Les parents de Nathalie ne se sont pas montrés aussi indulgents. Nathalie étant leur seule fille, ils étaient très contrariés. Depuis, la vie de Kazan est devenue plus compliquée. Il a du mal à concilier l’école et ses nouvelles responsabilités de père. Il demande aux autres adolescents de son âge de ne pas faire la même erreur que lui. « Je voudrais dire à tous les jeunes qu’ils doivent utiliser un préservatif ou envisager l’abstinence… car il n’est pas facile d’être un jeune père dans notre société », déclare-t-il.

Il se rend toutes les semaines au Centre pour les femmes, où il reçoit des conseils sur les questions liées à la santé sexuelle et reproductive. Le personnel l’incite également à se concentrer sur son épanouissement personnel et à apporter un soutien moral et financier à la jeune mère et à son bébé.
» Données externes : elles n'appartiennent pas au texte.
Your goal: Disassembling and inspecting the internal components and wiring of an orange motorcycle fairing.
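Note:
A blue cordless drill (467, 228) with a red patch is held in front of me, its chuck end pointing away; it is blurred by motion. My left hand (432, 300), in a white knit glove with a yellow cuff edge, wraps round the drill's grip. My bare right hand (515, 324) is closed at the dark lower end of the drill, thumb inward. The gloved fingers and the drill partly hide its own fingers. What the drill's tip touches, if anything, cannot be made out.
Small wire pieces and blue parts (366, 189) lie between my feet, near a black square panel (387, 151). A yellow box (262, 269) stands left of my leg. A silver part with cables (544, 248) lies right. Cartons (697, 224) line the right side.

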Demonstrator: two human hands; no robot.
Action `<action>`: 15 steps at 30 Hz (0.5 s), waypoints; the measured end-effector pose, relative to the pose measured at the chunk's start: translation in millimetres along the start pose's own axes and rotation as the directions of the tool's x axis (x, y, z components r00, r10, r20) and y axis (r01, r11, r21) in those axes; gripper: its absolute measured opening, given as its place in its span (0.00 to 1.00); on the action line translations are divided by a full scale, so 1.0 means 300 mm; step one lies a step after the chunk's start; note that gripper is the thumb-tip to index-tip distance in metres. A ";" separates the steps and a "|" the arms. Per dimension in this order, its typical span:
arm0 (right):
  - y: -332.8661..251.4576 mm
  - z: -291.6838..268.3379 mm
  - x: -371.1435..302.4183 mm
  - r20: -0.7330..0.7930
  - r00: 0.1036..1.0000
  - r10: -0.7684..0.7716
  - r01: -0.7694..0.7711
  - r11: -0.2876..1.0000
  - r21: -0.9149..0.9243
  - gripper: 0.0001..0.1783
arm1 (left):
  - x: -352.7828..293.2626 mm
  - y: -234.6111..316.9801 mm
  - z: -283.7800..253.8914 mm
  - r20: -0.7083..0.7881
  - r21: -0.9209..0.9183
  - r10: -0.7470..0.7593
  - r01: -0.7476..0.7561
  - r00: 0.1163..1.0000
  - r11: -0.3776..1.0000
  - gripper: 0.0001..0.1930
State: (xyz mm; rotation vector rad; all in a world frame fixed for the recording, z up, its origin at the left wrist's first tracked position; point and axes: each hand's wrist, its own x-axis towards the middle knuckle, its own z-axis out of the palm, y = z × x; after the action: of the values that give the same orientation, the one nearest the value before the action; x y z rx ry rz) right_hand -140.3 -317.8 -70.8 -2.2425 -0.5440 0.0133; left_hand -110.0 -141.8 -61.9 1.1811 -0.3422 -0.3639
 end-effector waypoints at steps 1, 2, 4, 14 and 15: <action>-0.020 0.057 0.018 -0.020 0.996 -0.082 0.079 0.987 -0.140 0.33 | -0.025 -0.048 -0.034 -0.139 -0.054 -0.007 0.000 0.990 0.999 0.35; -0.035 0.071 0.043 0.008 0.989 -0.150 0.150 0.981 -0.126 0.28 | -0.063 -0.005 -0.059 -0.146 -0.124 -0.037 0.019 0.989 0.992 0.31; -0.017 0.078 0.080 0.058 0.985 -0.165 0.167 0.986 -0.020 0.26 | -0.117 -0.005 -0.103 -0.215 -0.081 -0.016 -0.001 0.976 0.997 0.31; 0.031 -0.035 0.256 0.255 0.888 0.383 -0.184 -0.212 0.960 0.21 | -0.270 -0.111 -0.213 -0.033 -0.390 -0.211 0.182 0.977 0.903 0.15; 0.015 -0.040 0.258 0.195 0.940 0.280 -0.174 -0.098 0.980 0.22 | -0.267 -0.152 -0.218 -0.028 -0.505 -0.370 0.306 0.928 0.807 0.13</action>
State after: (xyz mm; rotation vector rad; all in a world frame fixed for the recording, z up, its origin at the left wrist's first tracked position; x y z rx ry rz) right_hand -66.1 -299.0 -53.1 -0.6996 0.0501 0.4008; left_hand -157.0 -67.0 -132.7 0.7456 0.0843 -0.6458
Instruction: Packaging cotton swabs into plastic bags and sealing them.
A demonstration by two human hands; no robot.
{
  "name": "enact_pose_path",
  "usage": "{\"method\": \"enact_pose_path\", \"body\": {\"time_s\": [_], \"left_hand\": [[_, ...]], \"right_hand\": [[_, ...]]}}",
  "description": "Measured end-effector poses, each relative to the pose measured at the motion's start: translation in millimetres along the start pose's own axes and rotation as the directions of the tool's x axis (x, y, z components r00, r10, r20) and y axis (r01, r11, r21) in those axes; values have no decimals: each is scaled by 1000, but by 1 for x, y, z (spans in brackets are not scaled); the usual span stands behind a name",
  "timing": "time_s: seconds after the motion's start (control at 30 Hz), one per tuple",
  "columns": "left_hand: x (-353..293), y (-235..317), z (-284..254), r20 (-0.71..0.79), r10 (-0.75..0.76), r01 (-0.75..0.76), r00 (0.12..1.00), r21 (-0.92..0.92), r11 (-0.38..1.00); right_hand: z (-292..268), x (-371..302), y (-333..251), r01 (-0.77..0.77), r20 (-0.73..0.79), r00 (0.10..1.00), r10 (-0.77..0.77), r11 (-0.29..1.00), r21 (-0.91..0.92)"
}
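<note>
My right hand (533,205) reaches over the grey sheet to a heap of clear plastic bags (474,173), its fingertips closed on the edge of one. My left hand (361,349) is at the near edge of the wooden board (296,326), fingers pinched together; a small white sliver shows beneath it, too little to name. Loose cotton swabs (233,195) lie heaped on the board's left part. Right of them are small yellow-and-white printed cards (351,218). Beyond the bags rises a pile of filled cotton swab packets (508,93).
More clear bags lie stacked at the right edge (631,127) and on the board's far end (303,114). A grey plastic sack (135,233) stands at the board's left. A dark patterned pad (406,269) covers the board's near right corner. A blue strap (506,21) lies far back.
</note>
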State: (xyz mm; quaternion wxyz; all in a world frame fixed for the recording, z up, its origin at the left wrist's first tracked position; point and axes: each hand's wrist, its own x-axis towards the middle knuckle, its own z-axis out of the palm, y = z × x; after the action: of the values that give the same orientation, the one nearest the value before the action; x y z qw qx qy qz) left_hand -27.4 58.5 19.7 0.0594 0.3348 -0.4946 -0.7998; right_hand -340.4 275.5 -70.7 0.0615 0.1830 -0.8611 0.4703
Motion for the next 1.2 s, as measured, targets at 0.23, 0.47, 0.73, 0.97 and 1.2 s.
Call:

Les tendances positives révélées par la dernière enquête sur la santé reproductive indiquent que l’approche adoptée pour traiter le problème des grossesses chez les adolescentes porte ses fruits. Mais selon le ministère de la Santé, il reste encore beaucoup de travail à accomplir pour communiquer efficacement les messages portant sur la santé sexuelle et reproductive aux jeunes.

Le Centre pour les femmes continue d’ouvrir la voie en influençant les politiques et en faisant évoluer les attitudes face à la grossesse des adolescentes en Jamaïque. Il promeut une approche globale des problèmes liés aux grossesses non désirées en aidant les jeunes filles à poursuivre leur scolarité et à conserver leurs autres objectifs d’épanouissement économique et social en ligne de mire.